→ **Task item**
Output the listing below verbatim, but drop the images.
◇ ◇ ◇ ◇ ◇ ◇ ◇
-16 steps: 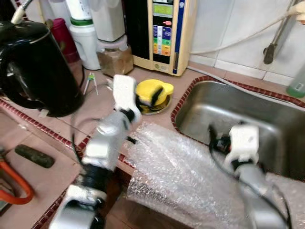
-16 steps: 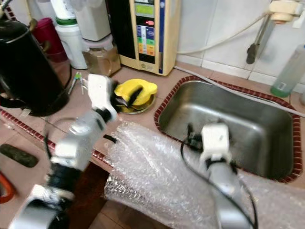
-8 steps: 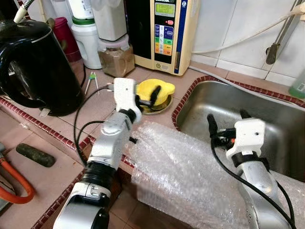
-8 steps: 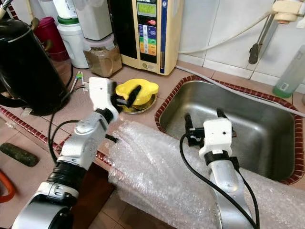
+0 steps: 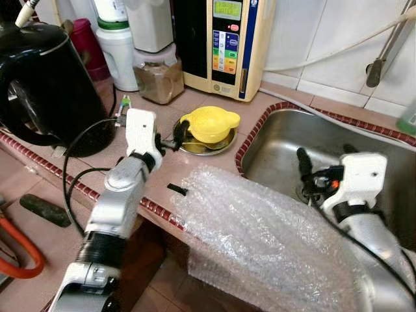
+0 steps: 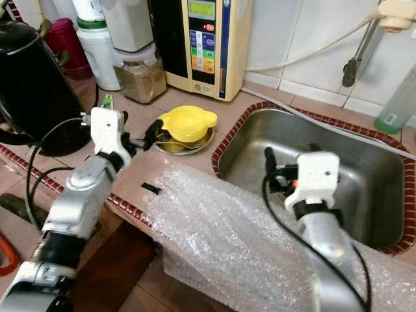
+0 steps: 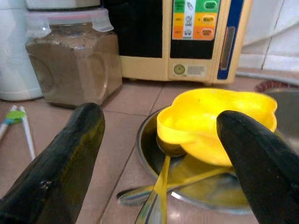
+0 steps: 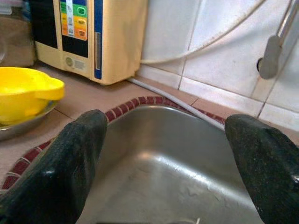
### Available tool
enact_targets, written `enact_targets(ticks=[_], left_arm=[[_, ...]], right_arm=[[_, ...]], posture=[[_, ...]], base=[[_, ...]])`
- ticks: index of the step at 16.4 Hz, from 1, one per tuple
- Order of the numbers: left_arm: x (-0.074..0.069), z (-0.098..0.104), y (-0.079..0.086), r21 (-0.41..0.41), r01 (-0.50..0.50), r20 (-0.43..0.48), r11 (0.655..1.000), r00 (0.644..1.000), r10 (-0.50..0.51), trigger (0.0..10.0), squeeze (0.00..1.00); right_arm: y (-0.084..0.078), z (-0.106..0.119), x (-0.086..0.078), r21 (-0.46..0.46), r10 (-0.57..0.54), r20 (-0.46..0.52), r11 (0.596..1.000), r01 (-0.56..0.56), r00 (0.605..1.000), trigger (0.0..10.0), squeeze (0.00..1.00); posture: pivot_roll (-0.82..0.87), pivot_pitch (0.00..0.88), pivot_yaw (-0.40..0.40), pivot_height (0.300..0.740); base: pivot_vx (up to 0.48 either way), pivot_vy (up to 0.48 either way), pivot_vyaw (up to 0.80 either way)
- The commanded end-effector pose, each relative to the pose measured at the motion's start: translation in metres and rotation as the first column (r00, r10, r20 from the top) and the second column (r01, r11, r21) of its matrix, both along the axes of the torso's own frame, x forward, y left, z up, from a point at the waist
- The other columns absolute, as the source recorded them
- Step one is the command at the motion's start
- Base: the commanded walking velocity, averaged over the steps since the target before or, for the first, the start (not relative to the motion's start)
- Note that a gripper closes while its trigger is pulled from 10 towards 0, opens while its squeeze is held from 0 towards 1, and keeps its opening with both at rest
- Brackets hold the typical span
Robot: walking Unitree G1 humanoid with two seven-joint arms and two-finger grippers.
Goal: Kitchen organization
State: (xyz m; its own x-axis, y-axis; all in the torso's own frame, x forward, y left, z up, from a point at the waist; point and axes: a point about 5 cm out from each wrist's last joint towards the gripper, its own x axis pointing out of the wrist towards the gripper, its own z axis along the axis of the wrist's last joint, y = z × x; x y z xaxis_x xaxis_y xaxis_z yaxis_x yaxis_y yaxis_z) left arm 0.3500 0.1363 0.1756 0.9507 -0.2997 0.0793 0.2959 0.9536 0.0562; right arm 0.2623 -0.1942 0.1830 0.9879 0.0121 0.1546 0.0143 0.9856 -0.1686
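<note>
1. Two head views share one scene. The left end effector (image 5: pixel 168 138) sits low over the tiled pink tabletop (image 5: pixel 143 143), its black fingers spread apart and empty, aimed at the yellow scalloped plastic bowl (image 5: pixel 209 123) just beside it. That bowl rests tilted in a shallow round steel dish (image 5: pixel 224 147), close to the stainless steel sink (image 5: pixel 286 159). A crinkled sheet of clear bubble wrap (image 5: pixel 260 234) drapes over the tabletop's front edge. Near it lies a small black scrap (image 5: pixel 176 189). A black electric kettle (image 5: pixel 45 91) stands well to the left.

2. The left wrist view shows both fingers (image 7: pixel 60 158) wide apart and straddling nothing. The yellow bowl lies ahead, nearer one finger than the other. A yellow-handled spoon (image 7: pixel 156 196) lies in the steel dish under the bowl. Behind stand a clear lidded jar of brown powder (image 7: pixel 70 60) and a cream water purifier with coloured buttons (image 7: pixel 196 42).

3. The right wrist view looks into the sink. The right end effector (image 8: pixel 163 158) hovers there with its fingers (image 8: pixel 65 163) released and holding nothing.

4. The step in hand looks like grasping the bowl. I would centre the gap on the raised near rim, come in level, and close on the rim alone. The spoon and dish could catch or slide.
</note>
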Motion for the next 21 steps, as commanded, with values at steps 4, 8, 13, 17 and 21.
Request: enact_targets(ticks=[4, 8, 13, 17, 21], left_arm=[[-0.032, -0.008, -0.001, 0.063, 0.034, 0.021, 0.997, 0.999, -0.035, 10.0, 0.00], [-0.052, -0.011, 0.008, 0.055, -0.047, 0.055, 0.997, 0.998, 0.044, 10.0, 0.00], [-0.053, -0.007, 0.013, 0.020, -0.144, 0.052, 0.989, 0.988, 0.143, 10.0, 0.00], [-0.024, 0.005, 0.007, -0.049, -0.170, 0.033, 0.984, 0.985, 0.172, 10.0, 0.00], [0.007, 0.016, 0.000, -0.092, -0.189, 0.013, 0.978, 0.982, 0.191, 10.0, 0.00]], right_arm=[[-0.017, 0.017, 0.003, -0.074, -0.059, 0.021, 0.995, 0.061, 0.998, 10.0, 0.00], [-0.006, -0.004, -0.007, -0.074, -0.082, -0.016, 0.994, 0.081, 0.996, 10.0, 0.00], [0.014, -0.012, -0.011, 0.051, -0.035, -0.032, 0.998, 0.036, 0.999, 10.0, 0.00], [0.027, -0.004, -0.007, 0.054, -0.018, 0.000, 0.998, 0.018, 1.000, 10.0, 0.00], [0.027, -0.002, -0.013, 0.070, -0.031, 0.014, 0.997, 0.029, 0.999, 10.0, 0.00]], posture=[[-0.05, 0.081, 0.034, 0.740], [0.00, 0.053, 0.024, 0.740], [0.02, 0.053, 0.022, 0.740], [-0.02, 0.065, 0.037, 0.740], [-0.07, 0.082, 0.057, 0.740]], base=[[0.000, 0.000, 0.00], [0.000, 0.000, 0.00], [0.000, 0.000, 0.00], [0.000, 0.000, -0.20], [0.000, 0.000, -0.25]])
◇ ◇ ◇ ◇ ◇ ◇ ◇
→ **Output of the task**
-16 steps: 
-16 steps: 
-8 steps: 
-8 steps: 
+0 steps: 
+0 steps: 
+0 steps: 
+0 steps: 
### Available tool
enact_targets, written `enact_targets(ticks=[_], left_arm=[[_, ...]], right_arm=[[_, ...]], posture=[[_, ...]], base=[[_, ...]])`
- ticks: index of the step at 16.4 Hz, from 1, one per tuple
- Order of the numbers: left_arm: x (-0.074..0.069), z (-0.098..0.104), y (-0.079..0.086), r21 (-0.41..0.41), r01 (-0.50..0.50), r20 (-0.43..0.48), r11 (0.655..1.000), r00 (0.644..1.000), r10 (-0.50..0.51), trigger (0.0..10.0), squeeze (0.00..1.00); right_arm: y (-0.084..0.078), z (-0.106..0.119), x (-0.086..0.078), r21 (-0.46..0.46), r10 (-0.57..0.54), r20 (-0.46..0.52), r11 (0.596..1.000), r01 (-0.56..0.56), r00 (0.605..1.000), trigger (0.0..10.0), squeeze (0.00..1.00); posture: pivot_roll (-0.82..0.87), pivot_pitch (0.00..0.88), pivot_yaw (-0.40..0.40), pivot_height (0.300..0.740); base: pivot_vx (up to 0.48 either way), pivot_vy (up to 0.48 either way), pivot_vyaw (up to 0.80 either way)
- The commanded end-effector pose, each relative to the pose measured at the motion's start: translation in metres and rotation as the first column (r00, r10, r20 from the top) and the second column (r01, r11, r21) of its matrix, both along the axes of the torso's own frame, x forward, y left, z up, from a point at the waist
- The other columns absolute, as the source recorded them
- Step one is the command at the motion's start
- Base: the commanded walking velocity, averaged over the steps since the target before or, for the first, the start (not relative to the motion's start)
- Note that a gripper closes while its trigger is pulled from 10 towards 0, opens while its squeeze is held from 0 towards 1, and keeps its opening with both at rest
- Brackets hold the typical span
Robot: walking Unitree G1 humanoid with two seven-joint arms and two-finger grippers.
Goal: Kitchen organization
State: (xyz m; its own x-axis, y-axis; all in the torso's own frame, x forward, y left, z up, from a point at the waist; point and axes: a point about 5 cm out from each wrist's last joint towards the gripper, its own x axis pointing out of the wrist towards the gripper, its own z axis along the axis of the wrist's last joint, y = z × x; x y z xaxis_x xaxis_y xaxis_z yaxis_x yaxis_y yaxis_z) left arm 0.3500 0.1363 0.1756 0.9507 -0.2997 0.0793 0.2959 0.9536 0.0562; right arm 0.2623 -0.1942 0.1830 0.9879 0.0121 0.1546 0.0143 0.9856 -0.1686
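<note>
1. Two head views share one scene. The left end effector (image 5: pixel 168 138) sits low over the tiled pink tabletop (image 5: pixel 143 143), its black fingers spread apart and empty, aimed at the yellow scalloped plastic bowl (image 5: pixel 209 123) just beside it. That bowl rests tilted in a shallow round steel dish (image 5: pixel 224 147), close to the stainless steel sink (image 5: pixel 286 159). A crinkled sheet of clear bubble wrap (image 5: pixel 260 234) drapes over the tabletop's front edge. Near it lies a small black scrap (image 5: pixel 176 189). A black electric kettle (image 5: pixel 45 91) stands well to the left.

2. The left wrist view shows both fingers (image 7: pixel 60 158) wide apart and straddling nothing. The yellow bowl lies ahead, nearer one finger than the other. A yellow-handled spoon (image 7: pixel 156 196) lies in the steel dish under the bowl. Behind stand a clear lidded jar of brown powder (image 7: pixel 70 60) and a cream water purifier with coloured buttons (image 7: pixel 196 42).

3. The right wrist view looks into the sink. The right end effector (image 8: pixel 163 158) hovers there with its fingers (image 8: pixel 65 163) released and holding nothing.

4. The step in hand looks like grasping the bowl. I would centre the gap on the raised near rim, come in level, and close on the rim alone. The spoon and dish could catch or slide.
</note>
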Motion for the next 21 steps, as commanded, with values at steps 4, 8, 13, 17 and 21.
Request: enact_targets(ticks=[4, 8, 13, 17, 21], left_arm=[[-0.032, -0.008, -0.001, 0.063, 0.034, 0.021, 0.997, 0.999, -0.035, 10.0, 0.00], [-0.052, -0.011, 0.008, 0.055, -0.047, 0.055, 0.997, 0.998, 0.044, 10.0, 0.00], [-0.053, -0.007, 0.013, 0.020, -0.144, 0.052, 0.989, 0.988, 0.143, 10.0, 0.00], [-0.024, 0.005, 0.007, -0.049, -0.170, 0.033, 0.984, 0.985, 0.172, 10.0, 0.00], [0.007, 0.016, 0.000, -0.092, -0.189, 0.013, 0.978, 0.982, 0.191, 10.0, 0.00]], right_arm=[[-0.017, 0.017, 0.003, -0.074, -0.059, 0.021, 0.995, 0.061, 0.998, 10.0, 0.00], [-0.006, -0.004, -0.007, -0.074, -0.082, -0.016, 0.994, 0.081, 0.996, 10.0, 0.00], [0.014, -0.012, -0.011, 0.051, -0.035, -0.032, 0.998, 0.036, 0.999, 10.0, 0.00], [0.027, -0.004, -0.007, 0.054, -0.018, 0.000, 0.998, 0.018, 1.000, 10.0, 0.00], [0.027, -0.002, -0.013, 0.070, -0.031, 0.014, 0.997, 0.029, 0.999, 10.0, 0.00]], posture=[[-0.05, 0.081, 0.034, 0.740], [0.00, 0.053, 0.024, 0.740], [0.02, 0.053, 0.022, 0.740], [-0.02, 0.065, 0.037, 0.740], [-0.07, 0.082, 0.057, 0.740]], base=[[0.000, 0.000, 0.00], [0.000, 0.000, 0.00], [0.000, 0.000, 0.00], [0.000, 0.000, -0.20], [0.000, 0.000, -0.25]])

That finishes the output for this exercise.